** Record excerpts **
□ □ □ □ □ □ □

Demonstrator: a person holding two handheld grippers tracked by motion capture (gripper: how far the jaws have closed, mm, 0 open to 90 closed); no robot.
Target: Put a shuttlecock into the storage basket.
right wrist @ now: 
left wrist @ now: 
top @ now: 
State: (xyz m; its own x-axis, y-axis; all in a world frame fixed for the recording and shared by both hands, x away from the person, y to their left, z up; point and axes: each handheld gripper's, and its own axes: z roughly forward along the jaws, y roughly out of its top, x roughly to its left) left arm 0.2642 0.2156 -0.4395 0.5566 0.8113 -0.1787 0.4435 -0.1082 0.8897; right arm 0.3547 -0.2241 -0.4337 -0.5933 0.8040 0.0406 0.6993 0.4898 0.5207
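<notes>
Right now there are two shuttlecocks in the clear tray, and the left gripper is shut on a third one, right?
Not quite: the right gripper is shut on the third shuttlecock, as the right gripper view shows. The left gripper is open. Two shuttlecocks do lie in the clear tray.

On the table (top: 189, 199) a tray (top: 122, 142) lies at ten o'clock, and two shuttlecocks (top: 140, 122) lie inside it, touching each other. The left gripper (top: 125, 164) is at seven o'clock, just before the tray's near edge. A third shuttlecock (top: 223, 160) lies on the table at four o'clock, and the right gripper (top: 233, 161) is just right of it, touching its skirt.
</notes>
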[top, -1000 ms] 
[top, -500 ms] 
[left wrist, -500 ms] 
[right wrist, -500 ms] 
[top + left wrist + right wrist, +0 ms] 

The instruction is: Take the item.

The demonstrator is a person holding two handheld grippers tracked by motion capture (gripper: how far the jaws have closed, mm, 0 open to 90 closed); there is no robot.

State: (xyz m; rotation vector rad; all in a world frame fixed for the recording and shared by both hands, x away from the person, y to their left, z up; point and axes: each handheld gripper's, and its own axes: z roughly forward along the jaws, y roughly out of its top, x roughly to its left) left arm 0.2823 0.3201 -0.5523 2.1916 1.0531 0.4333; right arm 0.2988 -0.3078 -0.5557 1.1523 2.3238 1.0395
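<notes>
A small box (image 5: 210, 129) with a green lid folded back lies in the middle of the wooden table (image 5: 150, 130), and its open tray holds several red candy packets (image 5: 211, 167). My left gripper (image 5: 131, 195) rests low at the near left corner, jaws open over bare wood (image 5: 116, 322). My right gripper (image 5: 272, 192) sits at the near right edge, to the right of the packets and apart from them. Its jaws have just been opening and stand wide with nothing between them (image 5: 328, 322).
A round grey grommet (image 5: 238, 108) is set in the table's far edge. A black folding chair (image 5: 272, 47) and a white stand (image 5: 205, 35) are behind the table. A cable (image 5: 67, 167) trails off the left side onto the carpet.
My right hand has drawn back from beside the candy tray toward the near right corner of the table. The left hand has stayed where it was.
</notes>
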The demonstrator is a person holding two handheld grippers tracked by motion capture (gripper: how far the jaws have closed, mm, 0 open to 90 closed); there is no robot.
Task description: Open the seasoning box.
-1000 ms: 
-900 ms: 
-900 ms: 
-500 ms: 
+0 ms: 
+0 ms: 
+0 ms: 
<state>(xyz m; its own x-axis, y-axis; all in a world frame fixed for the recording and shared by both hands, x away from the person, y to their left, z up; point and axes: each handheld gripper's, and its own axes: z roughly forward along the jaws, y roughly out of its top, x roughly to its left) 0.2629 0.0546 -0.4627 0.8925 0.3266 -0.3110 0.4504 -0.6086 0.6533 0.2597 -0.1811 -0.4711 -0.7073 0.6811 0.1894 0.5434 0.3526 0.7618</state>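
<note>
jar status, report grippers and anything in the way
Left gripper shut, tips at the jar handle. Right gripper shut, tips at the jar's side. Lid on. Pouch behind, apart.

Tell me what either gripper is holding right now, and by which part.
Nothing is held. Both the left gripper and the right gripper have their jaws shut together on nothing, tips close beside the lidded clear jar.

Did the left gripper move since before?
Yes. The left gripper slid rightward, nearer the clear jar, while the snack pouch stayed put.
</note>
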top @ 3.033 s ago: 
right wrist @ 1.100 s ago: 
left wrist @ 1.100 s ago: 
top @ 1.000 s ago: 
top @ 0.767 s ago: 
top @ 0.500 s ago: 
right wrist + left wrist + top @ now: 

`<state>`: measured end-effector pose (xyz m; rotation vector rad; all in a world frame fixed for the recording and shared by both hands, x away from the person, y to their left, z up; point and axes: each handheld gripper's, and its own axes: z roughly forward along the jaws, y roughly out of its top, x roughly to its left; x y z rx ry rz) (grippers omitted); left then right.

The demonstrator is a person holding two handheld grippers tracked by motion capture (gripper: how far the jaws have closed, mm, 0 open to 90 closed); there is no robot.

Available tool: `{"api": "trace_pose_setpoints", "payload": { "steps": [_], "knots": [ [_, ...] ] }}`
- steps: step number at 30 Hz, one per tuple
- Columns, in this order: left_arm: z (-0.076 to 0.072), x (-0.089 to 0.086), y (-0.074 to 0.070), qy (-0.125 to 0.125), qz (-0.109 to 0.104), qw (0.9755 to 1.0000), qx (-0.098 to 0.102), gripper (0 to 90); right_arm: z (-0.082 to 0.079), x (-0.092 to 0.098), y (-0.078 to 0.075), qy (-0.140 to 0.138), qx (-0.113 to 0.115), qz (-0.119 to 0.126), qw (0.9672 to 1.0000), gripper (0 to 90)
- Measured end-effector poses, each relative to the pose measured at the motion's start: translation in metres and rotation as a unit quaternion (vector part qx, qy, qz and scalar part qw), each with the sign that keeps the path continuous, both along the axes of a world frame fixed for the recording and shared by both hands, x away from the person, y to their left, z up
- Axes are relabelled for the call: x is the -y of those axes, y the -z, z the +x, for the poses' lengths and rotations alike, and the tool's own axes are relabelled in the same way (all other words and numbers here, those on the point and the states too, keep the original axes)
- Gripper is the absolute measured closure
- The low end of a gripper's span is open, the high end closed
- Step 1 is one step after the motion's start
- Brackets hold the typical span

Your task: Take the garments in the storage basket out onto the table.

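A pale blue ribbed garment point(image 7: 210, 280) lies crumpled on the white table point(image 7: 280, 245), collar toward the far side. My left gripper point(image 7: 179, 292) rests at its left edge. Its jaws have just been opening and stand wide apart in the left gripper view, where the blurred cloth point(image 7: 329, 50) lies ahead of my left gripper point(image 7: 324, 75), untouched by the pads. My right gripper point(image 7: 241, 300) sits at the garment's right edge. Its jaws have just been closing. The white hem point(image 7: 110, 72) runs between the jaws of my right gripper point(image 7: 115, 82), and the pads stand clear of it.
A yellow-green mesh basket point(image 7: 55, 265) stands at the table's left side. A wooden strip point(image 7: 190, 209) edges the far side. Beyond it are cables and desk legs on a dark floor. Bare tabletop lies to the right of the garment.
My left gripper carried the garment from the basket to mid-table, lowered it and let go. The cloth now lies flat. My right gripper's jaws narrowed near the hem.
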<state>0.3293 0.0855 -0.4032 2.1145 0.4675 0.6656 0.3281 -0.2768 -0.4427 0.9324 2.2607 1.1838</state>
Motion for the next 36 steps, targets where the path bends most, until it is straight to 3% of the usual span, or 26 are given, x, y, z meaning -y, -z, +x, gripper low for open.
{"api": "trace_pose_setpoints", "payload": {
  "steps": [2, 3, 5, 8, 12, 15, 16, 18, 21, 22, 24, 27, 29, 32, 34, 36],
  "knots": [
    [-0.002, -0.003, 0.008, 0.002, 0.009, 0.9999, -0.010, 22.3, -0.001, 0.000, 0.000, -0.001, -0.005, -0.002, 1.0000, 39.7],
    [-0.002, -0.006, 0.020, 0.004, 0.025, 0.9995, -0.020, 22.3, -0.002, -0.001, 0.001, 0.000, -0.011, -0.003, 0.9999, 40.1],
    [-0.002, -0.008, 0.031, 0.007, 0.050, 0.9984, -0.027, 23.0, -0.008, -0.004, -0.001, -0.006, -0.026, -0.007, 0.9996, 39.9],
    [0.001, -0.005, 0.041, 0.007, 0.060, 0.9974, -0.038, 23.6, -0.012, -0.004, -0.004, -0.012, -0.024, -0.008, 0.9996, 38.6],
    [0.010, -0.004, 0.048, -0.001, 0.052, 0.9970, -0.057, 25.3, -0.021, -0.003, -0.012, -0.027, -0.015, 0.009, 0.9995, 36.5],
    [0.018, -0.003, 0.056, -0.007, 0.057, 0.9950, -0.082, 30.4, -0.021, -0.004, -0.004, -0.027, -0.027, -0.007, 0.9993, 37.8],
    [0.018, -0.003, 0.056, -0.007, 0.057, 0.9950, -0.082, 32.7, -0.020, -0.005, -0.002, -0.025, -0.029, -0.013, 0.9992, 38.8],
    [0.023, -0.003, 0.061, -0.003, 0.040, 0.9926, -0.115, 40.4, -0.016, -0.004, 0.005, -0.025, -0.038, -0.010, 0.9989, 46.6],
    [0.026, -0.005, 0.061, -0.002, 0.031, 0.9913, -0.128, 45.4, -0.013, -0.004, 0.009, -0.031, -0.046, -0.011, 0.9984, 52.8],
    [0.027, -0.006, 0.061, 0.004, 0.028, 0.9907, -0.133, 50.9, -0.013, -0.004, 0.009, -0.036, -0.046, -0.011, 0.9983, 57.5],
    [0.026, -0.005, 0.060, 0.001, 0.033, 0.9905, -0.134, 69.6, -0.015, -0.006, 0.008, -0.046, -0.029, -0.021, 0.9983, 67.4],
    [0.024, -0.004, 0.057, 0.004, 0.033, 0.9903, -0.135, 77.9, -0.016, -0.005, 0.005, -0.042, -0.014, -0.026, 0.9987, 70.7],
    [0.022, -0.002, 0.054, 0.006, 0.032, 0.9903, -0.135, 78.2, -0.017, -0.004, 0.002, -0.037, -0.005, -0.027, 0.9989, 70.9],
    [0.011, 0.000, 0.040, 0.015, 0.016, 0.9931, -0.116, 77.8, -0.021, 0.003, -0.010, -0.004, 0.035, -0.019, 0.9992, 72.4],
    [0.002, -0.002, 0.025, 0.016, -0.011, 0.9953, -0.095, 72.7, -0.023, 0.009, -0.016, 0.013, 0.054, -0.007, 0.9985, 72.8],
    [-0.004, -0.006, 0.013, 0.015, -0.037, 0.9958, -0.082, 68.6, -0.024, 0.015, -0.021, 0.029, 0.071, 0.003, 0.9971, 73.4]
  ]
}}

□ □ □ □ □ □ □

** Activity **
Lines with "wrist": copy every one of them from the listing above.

** Exercise solution **
right wrist @ now: 
left wrist @ now: 
[left wrist, -500 ms] 
[right wrist, -500 ms] 
[top + left wrist + right wrist, +0 ms] 
right wrist @ 1.100 s ago: 
left wrist @ 1.100 s ago: 
right wrist + left wrist + top @ now: 

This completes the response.